Instructions for the task :: Take the lines below from the one with "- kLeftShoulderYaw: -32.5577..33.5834" through the one with "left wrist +" and print only them, exactly. Don't print the pictures.

[Data entries]
%%

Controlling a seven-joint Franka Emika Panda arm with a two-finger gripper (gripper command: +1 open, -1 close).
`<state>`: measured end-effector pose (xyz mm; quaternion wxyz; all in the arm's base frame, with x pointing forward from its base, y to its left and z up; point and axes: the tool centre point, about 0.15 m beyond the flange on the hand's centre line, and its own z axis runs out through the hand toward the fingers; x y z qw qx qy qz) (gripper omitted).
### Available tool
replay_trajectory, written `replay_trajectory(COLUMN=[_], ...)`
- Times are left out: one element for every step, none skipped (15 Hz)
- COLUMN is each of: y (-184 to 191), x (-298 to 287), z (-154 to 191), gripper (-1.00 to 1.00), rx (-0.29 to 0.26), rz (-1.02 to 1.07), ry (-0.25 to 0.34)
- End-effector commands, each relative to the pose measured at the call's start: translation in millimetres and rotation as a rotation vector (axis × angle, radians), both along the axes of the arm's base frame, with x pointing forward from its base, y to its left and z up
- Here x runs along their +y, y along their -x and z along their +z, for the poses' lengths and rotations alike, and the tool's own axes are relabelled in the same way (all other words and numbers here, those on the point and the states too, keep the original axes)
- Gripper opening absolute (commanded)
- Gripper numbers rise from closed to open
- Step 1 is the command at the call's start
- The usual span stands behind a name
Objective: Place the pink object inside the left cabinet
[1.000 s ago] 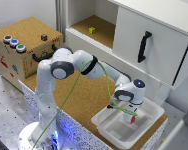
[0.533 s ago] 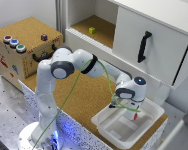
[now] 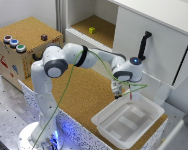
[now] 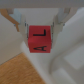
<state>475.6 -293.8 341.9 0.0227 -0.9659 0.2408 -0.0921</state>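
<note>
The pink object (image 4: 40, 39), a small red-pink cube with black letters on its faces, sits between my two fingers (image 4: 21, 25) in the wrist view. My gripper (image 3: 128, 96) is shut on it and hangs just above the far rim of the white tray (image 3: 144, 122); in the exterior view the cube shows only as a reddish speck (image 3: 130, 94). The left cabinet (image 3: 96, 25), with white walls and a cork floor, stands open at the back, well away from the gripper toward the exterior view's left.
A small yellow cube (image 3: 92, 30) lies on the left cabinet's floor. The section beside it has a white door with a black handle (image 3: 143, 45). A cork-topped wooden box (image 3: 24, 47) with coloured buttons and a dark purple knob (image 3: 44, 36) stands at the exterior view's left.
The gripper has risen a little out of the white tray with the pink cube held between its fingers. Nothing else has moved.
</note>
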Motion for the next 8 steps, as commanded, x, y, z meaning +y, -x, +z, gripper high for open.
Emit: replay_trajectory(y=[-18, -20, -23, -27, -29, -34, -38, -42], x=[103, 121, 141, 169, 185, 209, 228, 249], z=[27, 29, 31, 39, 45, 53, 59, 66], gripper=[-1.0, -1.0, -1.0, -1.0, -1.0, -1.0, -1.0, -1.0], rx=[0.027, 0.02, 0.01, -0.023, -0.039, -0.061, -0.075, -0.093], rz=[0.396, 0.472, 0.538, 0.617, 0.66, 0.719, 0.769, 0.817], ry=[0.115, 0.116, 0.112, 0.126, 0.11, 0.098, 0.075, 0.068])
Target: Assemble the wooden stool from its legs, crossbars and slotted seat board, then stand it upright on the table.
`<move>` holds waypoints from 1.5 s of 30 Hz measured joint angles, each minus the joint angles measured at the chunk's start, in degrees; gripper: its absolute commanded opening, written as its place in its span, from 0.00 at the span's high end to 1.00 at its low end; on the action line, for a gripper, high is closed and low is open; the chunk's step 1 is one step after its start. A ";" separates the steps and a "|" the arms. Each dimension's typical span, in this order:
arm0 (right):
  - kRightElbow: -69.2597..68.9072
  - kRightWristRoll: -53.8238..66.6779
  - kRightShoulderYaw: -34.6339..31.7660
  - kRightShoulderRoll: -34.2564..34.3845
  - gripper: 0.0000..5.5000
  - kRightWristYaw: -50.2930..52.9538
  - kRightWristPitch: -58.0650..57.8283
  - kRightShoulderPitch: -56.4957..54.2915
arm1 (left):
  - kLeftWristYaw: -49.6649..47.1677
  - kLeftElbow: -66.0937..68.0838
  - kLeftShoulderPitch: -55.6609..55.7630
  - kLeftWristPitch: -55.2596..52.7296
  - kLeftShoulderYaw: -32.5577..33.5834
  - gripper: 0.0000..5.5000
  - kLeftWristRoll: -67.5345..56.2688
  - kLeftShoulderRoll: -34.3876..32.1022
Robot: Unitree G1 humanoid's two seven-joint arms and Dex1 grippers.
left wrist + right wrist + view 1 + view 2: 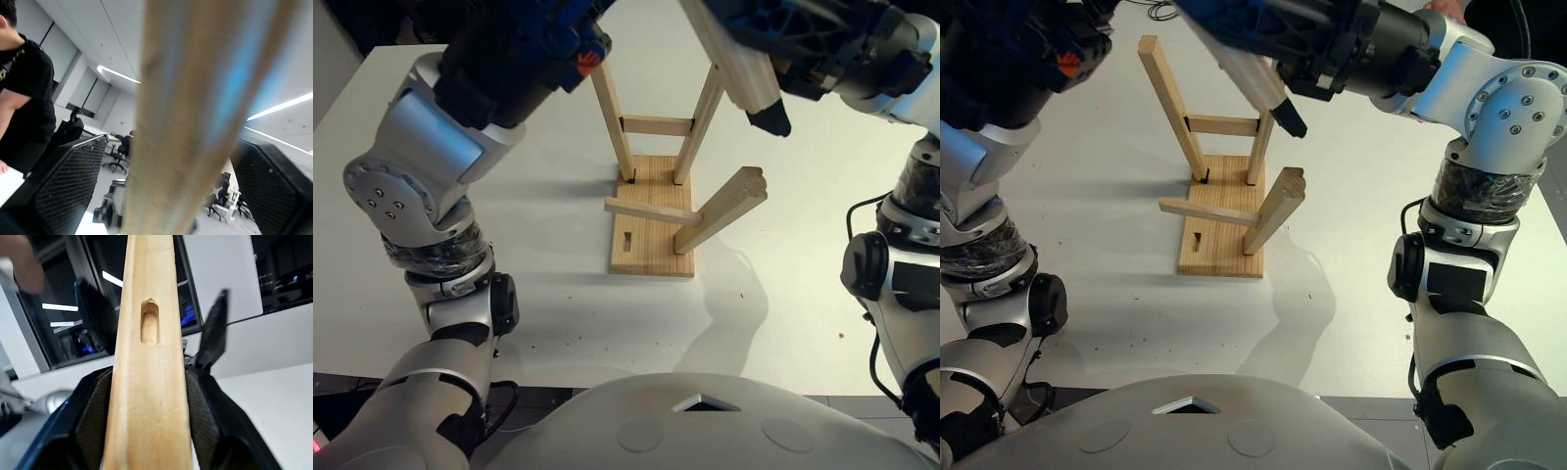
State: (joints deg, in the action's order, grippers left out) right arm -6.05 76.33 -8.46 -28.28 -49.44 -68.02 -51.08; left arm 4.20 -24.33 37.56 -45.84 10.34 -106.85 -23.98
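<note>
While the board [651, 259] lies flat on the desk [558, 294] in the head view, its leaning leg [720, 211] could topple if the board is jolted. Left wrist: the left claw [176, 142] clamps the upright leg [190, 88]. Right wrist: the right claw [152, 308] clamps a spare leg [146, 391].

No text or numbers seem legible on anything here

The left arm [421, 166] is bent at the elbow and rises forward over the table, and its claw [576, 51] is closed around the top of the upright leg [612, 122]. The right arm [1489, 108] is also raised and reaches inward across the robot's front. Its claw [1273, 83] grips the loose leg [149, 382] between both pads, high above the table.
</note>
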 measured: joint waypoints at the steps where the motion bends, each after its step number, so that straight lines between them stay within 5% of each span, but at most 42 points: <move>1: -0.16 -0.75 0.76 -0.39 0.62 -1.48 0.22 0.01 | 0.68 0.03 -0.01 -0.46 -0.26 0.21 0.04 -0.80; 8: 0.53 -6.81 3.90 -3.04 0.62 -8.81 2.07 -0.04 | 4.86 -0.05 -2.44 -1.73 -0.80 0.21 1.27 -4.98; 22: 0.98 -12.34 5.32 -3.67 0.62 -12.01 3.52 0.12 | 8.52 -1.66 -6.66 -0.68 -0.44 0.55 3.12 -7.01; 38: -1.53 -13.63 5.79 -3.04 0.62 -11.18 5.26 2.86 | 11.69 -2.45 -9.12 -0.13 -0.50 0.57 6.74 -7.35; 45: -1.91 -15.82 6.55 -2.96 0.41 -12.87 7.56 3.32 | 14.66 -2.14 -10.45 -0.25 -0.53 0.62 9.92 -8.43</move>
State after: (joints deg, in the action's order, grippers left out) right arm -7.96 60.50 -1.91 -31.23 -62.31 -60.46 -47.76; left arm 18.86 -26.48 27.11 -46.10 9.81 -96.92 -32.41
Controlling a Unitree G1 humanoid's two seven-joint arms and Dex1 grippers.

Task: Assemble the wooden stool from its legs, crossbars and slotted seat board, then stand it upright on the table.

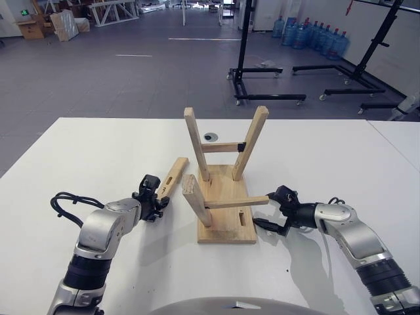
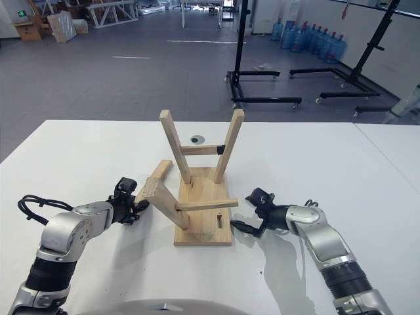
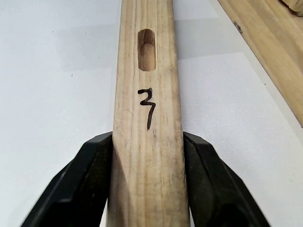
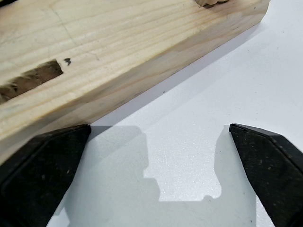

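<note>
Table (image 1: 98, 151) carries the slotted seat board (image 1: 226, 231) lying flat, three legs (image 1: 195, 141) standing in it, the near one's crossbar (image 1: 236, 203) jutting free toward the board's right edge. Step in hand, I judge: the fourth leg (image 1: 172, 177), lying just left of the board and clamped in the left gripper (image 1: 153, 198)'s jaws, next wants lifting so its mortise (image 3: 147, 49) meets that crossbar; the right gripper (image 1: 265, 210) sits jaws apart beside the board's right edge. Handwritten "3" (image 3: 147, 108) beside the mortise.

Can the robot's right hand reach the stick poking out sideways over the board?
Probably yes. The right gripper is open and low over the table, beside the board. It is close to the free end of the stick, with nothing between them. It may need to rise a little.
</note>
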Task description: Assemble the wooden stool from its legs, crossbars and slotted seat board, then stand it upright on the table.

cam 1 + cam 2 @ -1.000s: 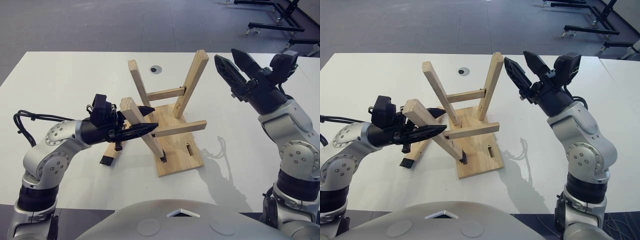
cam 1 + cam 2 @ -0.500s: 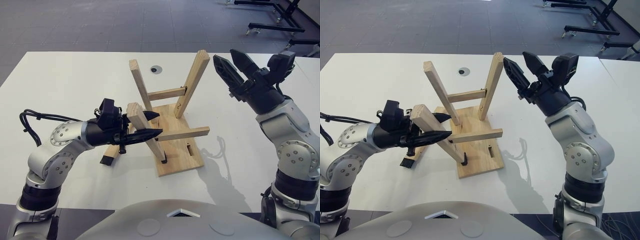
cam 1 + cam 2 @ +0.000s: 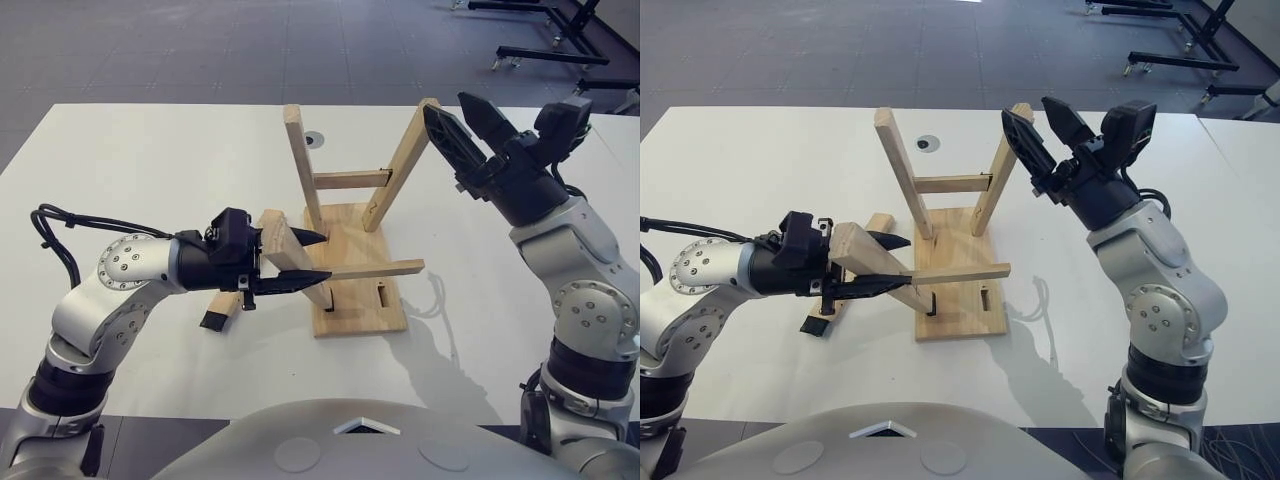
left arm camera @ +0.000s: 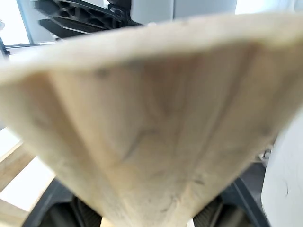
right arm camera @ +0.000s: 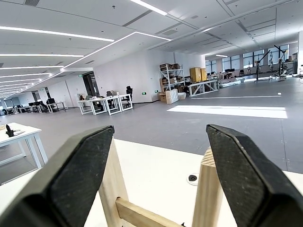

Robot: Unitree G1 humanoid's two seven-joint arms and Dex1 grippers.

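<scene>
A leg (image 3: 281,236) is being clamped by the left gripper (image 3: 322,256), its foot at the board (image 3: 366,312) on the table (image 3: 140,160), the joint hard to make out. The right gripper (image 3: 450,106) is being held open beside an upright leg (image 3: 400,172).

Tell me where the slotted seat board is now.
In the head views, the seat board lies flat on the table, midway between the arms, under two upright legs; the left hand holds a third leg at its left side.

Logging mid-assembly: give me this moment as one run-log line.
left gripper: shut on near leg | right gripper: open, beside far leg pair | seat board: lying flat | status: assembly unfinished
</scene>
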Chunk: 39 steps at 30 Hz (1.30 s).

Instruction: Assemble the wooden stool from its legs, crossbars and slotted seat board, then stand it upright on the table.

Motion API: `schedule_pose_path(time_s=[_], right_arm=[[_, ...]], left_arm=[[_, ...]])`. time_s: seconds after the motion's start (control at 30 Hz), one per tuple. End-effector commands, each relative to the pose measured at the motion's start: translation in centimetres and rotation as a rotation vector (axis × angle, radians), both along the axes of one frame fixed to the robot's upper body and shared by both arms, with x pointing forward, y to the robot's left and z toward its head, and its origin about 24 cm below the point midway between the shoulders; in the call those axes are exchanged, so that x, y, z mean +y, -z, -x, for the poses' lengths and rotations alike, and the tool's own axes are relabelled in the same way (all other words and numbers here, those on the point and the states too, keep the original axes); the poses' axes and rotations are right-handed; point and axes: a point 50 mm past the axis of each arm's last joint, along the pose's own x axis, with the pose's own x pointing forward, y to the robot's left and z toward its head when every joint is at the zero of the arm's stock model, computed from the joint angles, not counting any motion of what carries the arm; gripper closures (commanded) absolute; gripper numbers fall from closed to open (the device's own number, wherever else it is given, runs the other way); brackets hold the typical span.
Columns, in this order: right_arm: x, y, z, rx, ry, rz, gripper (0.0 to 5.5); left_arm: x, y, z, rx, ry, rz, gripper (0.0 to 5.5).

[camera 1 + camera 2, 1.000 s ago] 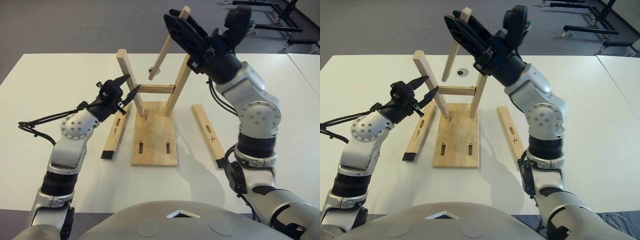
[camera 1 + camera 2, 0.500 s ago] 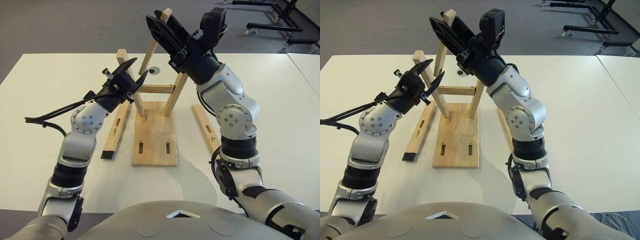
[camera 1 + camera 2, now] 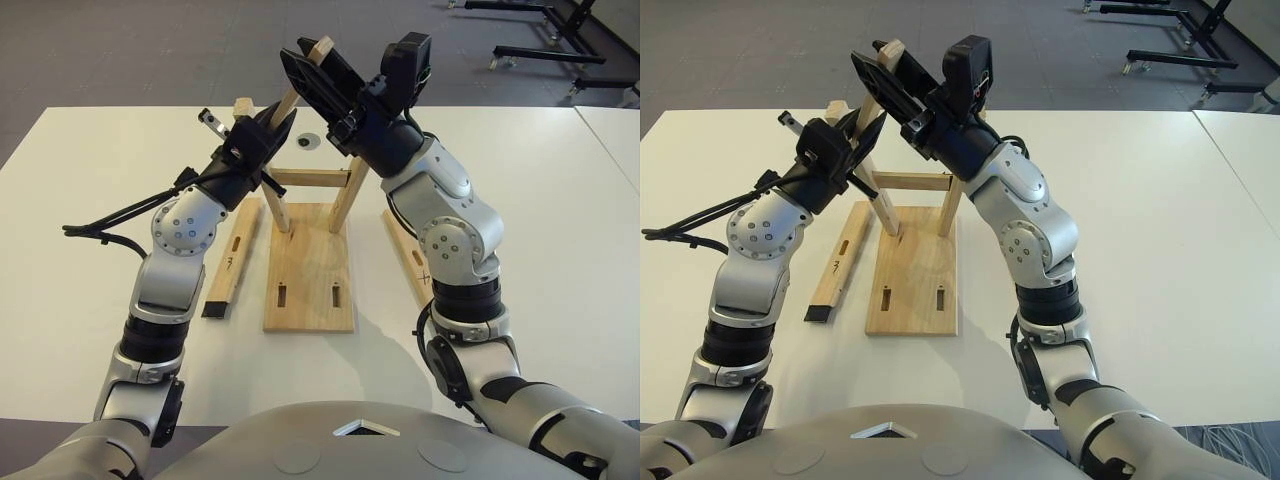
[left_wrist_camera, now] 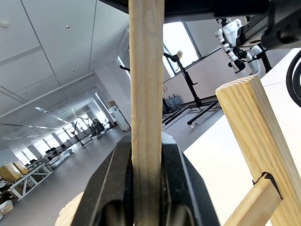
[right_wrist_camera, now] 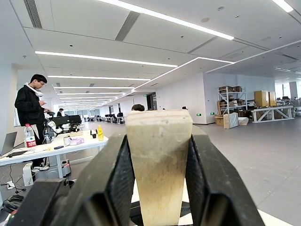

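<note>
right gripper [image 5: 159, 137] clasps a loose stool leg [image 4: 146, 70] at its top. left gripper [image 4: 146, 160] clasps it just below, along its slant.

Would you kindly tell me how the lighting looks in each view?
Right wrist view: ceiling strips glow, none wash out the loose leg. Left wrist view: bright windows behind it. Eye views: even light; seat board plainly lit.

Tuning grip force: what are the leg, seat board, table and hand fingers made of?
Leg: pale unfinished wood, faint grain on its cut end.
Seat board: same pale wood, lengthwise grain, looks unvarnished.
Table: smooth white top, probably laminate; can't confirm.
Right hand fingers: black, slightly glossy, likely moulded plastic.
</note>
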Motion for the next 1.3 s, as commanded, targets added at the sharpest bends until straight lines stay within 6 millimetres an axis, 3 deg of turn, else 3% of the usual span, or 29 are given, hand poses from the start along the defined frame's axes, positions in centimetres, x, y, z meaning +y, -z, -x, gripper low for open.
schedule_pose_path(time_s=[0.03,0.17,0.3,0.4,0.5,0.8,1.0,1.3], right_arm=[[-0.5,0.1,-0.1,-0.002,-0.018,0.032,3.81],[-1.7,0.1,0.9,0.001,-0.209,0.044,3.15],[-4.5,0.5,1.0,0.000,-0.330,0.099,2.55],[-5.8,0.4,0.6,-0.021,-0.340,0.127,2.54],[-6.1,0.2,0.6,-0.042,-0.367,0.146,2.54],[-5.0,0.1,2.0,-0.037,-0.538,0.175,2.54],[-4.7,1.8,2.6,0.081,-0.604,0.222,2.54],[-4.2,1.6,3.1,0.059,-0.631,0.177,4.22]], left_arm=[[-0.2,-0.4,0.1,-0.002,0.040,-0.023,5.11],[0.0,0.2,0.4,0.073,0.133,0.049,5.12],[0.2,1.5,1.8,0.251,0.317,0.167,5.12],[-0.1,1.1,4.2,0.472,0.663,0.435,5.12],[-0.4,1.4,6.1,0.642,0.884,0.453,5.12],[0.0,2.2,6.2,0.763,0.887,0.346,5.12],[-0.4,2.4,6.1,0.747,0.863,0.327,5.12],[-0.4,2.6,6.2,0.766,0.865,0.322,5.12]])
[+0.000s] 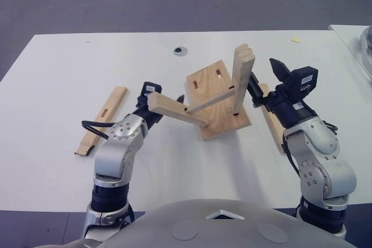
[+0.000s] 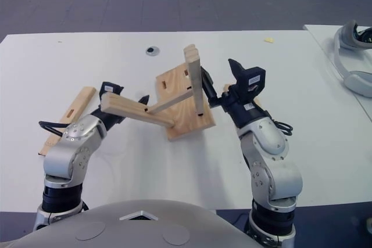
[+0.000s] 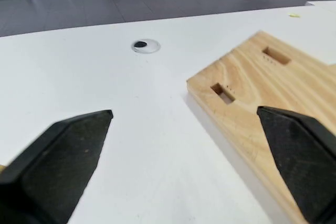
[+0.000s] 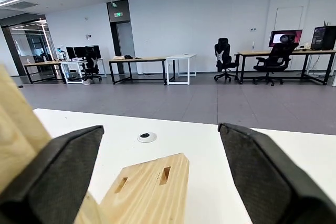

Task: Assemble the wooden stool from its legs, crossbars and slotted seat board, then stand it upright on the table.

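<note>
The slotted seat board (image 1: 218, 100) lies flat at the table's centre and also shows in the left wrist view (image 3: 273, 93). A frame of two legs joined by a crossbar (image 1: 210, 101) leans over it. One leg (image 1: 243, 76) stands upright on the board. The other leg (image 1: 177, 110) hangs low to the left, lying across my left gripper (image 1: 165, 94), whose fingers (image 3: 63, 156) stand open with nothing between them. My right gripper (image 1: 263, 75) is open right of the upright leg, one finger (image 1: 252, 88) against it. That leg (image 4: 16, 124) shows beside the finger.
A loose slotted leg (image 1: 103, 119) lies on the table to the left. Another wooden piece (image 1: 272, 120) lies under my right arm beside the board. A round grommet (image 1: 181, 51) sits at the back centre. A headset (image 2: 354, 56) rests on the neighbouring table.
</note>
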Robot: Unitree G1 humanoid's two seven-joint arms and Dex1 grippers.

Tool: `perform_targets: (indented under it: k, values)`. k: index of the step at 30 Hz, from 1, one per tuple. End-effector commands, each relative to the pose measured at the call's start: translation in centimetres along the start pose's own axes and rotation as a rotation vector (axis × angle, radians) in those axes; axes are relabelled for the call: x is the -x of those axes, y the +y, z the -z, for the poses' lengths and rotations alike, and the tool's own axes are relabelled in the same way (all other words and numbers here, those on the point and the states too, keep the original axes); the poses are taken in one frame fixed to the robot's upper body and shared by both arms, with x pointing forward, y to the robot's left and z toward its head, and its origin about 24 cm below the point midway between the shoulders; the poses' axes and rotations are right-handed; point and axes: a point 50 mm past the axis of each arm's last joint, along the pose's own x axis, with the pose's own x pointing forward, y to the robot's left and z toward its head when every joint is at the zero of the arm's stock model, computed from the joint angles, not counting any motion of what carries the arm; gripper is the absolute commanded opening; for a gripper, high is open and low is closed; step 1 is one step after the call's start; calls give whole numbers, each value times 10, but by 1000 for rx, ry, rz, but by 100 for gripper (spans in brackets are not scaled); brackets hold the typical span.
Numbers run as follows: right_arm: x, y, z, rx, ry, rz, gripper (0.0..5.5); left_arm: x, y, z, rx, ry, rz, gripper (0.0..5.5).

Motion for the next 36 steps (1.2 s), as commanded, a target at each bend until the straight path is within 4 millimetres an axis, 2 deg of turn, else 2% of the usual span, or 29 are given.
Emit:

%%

Task answer ::
  - kLeftShoulderYaw: -32.5577..33.5834
  - gripper: 0.0000..5.5000
  - kLeftWristRoll: -67.5345..56.2688
  - kLeftShoulderRoll: -34.3876..32.1022
Robot: Unitree G1 humanoid's two seven-joint arms and Dex1 grippers.
left wrist + right wrist + view 1 + view 2: 

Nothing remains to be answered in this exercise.